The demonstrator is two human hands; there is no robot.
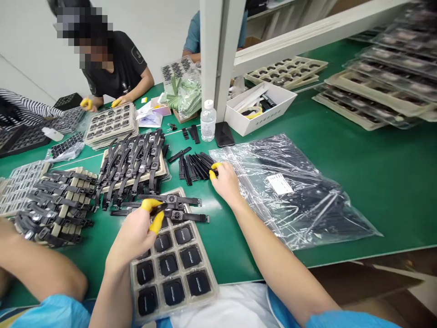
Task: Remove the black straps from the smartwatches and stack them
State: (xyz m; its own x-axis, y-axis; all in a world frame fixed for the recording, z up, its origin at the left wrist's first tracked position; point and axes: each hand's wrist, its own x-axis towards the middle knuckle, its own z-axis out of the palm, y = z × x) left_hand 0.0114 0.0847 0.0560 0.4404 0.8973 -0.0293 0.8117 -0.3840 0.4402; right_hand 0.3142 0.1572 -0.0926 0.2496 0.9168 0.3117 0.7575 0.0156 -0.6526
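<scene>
My left hand (134, 225), with yellow finger covers, pinches a dark watch body (159, 209), seen nearly edge-on, above a beige tray (213, 289). Square black watch bodies (168, 264) sit in the tray's compartments. Across its far end lie strapped watches (177, 216) with their backs up. Over the right end of a pile of loose black watch straps (193, 167), my right hand (225, 182) has its yellow-covered fingertips closed on a strap. The strap is mostly hidden by the fingers.
A clear plastic bag (307, 200) of black straps lies at right. Finished-looking watches (133, 164) are heaped on trays at left. A bottle (208, 122), phone (224, 134) and white box (259, 109) stand behind. A co-worker's arm (41, 259) is close on the left.
</scene>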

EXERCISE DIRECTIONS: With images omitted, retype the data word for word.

FINISHED TASK:
The demonstrator is two human hands; there is no robot.
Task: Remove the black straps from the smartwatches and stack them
State: (xyz m; its own x-axis, y-axis; all in a world frame fixed for the recording, z up, its origin at the left wrist's first tracked position; point and axes: each hand's wrist, its own x-axis towards the middle knuckle, its own z-axis out of the palm, y = z × x) left_hand 0.0114 0.0847 0.0560 0.4404 0.8973 -0.0293 0.8117 -0.3840 0.4402; right_hand 0.3142 0.1572 -0.0926 0.2496 0.9168 0.3117 0.7575 0.0156 -0.6526
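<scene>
My left hand (134, 225), with yellow finger covers, pinches a dark watch body (159, 209), seen nearly edge-on, above a beige tray (213, 289). Square black watch bodies (168, 264) sit in the tray's compartments. Across its far end lie strapped watches (177, 216) with their backs up. Over the right end of a pile of loose black watch straps (193, 167), my right hand (225, 182) has its yellow-covered fingertips closed on a strap. The strap is mostly hidden by the fingers.
A clear plastic bag (307, 200) of black straps lies at right. Finished-looking watches (133, 164) are heaped on trays at left. A bottle (208, 122), phone (224, 134) and white box (259, 109) stand behind. A co-worker's arm (41, 259) is close on the left.
</scene>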

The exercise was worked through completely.